Sachsens Ministerpräsident Michael Kretschmer (CDU) hat sich erneut für eine Wiederaufnahme russischer Gaslieferungen nach dem Krieg ausgesprochen. "Wir brauchen langfristige Verträge für Flüssiggaslieferungen aus den USA, Katar und anderen arabischen Ländern. Außerdem müssen wir endlich eigenes Erdgas in der Nordsee erschließen. Und wenn der Krieg vorbei ist, sollten wir auch wieder Gas aus Russland nutzen", sagte er der Bild am Sonntag. Auf die Frage, ob er davon ausgeht, dass die beschädigte Gas-Pipeline Nord Stream 1 wieder repariert werde, sagte er: "Wir werden Pipeline-Gas brauchen, und das geht nur mit funktionierenden Pipelines." Zugleich bekräftigte er seine Forderung nach verstärkten diplomatischen Anstrengungen für Friedensverhandlungen. Ein CDU-Ministerpräsident kritisierte Kretschmer für dessen Aussage.

Für seine viel zitierte Forderung nach einem "Einfrieren des Kriegs" erntet Kretschmer derweil erneut Kritik. Der frühere Bundesfinanzminister Theo Waigel (CSU) hat in der ZDF-Talksendung "Markus Lanz" den Kurs Kretschmers im Umgang mit Russland als "politisch töricht" bezeichnet. Waigel widerspricht zwar nicht direkt, sieht perspektivisch ebenso den diplomatischen Weg als den richtigen an, betont jedoch, dass es dafür klare Bedingungen geben müsse. Das Wichtigste zur Energiekrise gibt es in unserem Newsblog.

SPD legt Plan für "Sachsenpaket" vor

Die sächsische SPD hat am Wochenende erstmals detaillierte Vorschläge zur Co-Finanzierung der Entlastungspakete sowie zusätzliche landeseigene Hilfen in der Energiekrise vorgelegt. Dazu soll ein Sondervermögen von mindestens 3,5 Milliarden Euro aufgelegt werden.

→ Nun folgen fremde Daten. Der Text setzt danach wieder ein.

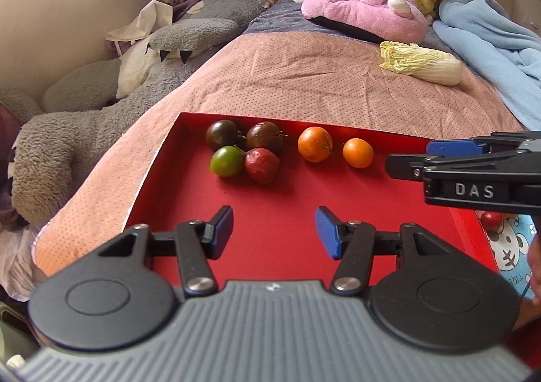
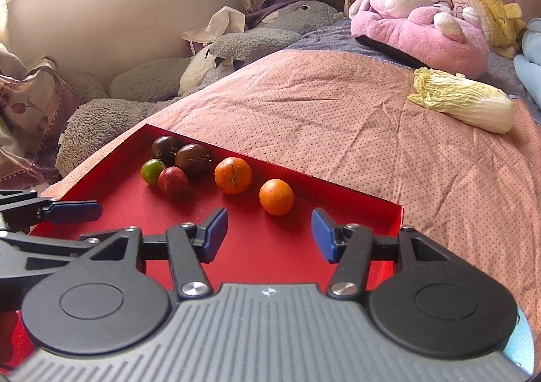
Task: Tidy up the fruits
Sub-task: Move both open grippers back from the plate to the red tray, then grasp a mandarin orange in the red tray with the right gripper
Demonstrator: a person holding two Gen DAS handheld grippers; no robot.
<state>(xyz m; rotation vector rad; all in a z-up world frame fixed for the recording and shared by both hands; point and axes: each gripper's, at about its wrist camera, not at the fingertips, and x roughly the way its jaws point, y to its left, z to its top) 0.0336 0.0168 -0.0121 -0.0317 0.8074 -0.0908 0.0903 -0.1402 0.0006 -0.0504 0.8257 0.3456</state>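
Left gripper [image 1: 274,233]: jaws apart, nothing between, above bare tray floor.
Red tray [image 1: 270,267]: on the bed.
Dark fruits [image 1: 243,152]: four, clustered far-left in tray.
Oranges [image 1: 334,148]: two, beside them.
Right gripper [image 2: 268,234]: jaws apart, empty.
Small red fruit [image 1: 491,220]: perhaps outside tray, partly hidden.

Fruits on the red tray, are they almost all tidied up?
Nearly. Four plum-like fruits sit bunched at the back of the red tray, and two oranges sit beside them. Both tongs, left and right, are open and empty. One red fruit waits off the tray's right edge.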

Damit solle auch ein Härtefallfonds finanziert werden, teilten die beiden SPD-Chefs, Kathrin Michel und Henning Homann, mit. Diese Pläne hatte zuvor bereits der SPD-Fraktionschef Dirk Panter bei sächsische.de angedeutet. Das sogenannte "Sachsenpaket" enthält unter anderem den Vorschlag, die Elternbeiträge für Krippe, Kindergarten und Hort zu deckeln - dafür werden pro Jahr mindestens 100 Millionen Euro veranschlagt. Zudem sollen Kommunen entlastet werden.

Initiative für tausend zusätzliche Kita-Erzieher

Nachdem eine Studie erneut auf erheblichen Personalmangel in Sachsens Kitas hingewiesen hat, wollen die Koalitionsparteien Grüne und SPD zusätzliches Geld für mehr Personal ausgeben - und dies in den derzeit laufenden Haushaltsverhandlungen durchsetzen. Die SPD setzt sich dafür ein, eine Personalreserve im Kita-System aufzubauen, um die Fehlzeiten durch Krankheit zu kompensieren. Die Grünen unterstützen das Vorhaben. Zusätzlich 816 Vollzeitstellen sollen geschaffen werden, was etwa tausend Erziehern entspräche. Nach internen Berechnungen würde das pro Jahr etwa 69 Millionen Euro kosten. Ein weiterer Punkt auf der Liste ist die Fortsetzung des Programms der Sprach-Kitas.